What’s New in Rider

Rider 2022.1 includes full Unreal Engine support, which converts Rider into a full-fledged IDE for game development, no matter what game engine you use. 

In v2022.1, Rider also supports a Beta version of the long-awaited remote development workflow. It allows you to connect to a remote machine running Rider’s backend from anywhere in the world.

In addition to these new features, this release also brings Docker Fast mode, updates to the main toolbar, and full-text search throughout the solution right from the Search Everywhere pop-up.

Game development with Unreal Engine

Rider is already widely used in the Unity development world, and it now comes bundled with Unreal Engine support. This makes Rider our main IDE for game developers of all sorts.

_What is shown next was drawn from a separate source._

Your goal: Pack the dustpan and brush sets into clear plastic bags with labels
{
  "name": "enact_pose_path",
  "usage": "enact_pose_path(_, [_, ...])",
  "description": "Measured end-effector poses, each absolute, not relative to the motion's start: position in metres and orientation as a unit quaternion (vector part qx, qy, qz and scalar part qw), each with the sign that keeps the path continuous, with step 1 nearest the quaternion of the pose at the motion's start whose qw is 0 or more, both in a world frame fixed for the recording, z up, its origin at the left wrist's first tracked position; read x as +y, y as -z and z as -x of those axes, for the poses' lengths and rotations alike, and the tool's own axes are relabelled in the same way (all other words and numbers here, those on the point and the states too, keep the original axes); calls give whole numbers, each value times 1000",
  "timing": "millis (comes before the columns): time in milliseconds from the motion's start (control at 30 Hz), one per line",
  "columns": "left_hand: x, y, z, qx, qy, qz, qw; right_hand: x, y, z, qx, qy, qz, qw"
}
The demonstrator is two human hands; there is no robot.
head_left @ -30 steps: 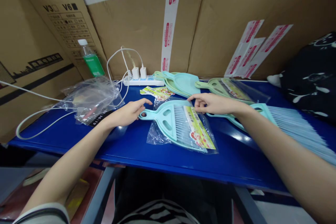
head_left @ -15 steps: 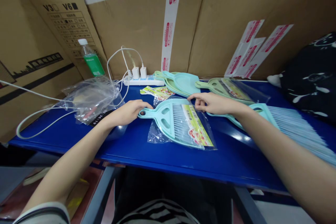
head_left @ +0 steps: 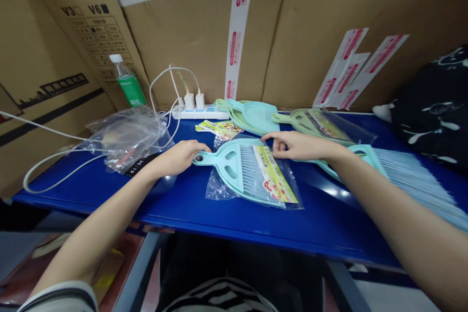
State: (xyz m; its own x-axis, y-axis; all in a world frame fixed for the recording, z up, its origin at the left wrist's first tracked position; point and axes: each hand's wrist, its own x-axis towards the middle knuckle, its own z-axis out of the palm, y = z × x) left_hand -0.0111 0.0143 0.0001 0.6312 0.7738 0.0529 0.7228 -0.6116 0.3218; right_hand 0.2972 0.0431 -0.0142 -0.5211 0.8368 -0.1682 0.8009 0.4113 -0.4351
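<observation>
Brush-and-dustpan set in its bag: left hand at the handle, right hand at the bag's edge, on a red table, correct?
No: head view shows a blue table. The brush-and-dustpan set is bagged, left hand at the handle, right hand at the bag's edge.

Blue worktop [head_left: 226, 219], cardboard boxes [head_left: 310, 34] behind. Power strip [head_left: 199, 113] with two chargers [head_left: 193, 101]; white cable [head_left: 54, 161] loops left. Green-label bottle [head_left: 126, 83] by crumpled clear bags [head_left: 126, 136]. Label cards [head_left: 219, 128], stacked dustpans [head_left: 252, 114], bagged green dustpan [head_left: 321, 124]. Blue brush [head_left: 413, 175] and black patterned fabric [head_left: 435, 107] on the right.
</observation>
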Motion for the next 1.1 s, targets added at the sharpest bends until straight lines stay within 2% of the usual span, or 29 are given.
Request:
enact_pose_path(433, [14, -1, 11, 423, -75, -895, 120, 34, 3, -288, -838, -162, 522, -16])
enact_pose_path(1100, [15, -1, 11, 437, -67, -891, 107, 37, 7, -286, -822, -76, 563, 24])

Deeply integrated with Unreal Engine

Deeply integrated with Unreal Engine

Rider is ready for Unreal Engine development on all three major platforms: Windows, Linux, and macOS. It works natively with the .uproject model, saving you time on intermediate project model generation.

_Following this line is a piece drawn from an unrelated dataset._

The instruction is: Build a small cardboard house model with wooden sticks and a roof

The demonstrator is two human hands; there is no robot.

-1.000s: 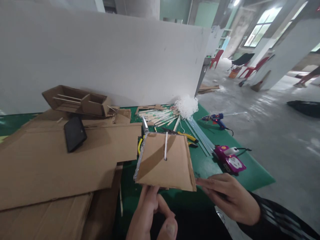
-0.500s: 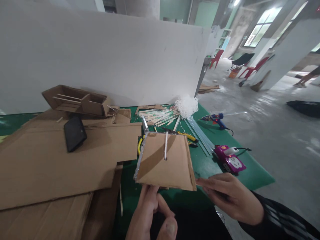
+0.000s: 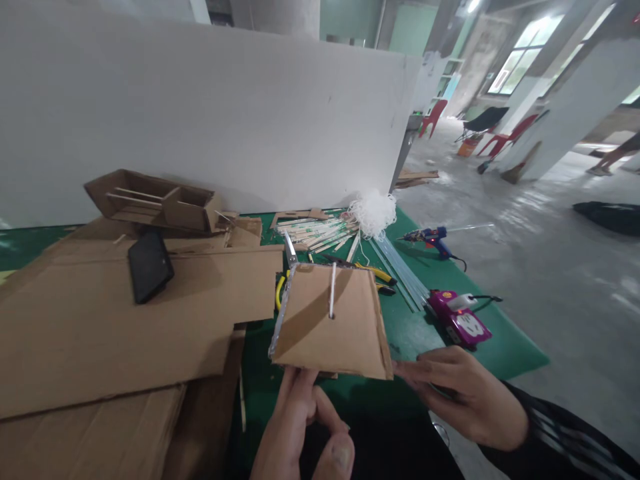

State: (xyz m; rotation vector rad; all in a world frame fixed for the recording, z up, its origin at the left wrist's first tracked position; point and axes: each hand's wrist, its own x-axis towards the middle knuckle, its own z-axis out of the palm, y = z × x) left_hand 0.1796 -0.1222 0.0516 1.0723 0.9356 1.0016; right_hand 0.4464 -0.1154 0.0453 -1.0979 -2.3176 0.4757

The UnrealLink plugin enables advanced integration between Rider and Epic Games’ Unreal Editor. The plugin:

  • Brings Blueprints information to the editor.
  • Adds settings for managing game launch.
  • Provides a more convenient version of the Unreal Editor log.
First-class C++ support

First-class C++ support

Rider is powered by ReSharper C++, which offers cutting-edge native support for modern C++. Benefit from its 1300+ code inspections, 290+ quick-fixes, solution-wide refactorings, and code generation abilities. Whether you’re working with the C++ code of your game, Unreal Engine code, or shaders, Rider helps you instantly navigate through it and explains it with inlay hints.

Learn more

Unreal Engine reflection mechanism

Unreal Engine reflection mechanism

Unreal Engine reflection macros and reflection specifiers are more than plain-text substitutions for Rider. Autocompletion and quick documentation are knowledgeable about these entities and help you code effectively. Similarly, Unreal Engine remote procedure calls are more than regular functions, and Rider matches them during code navigation and code generation.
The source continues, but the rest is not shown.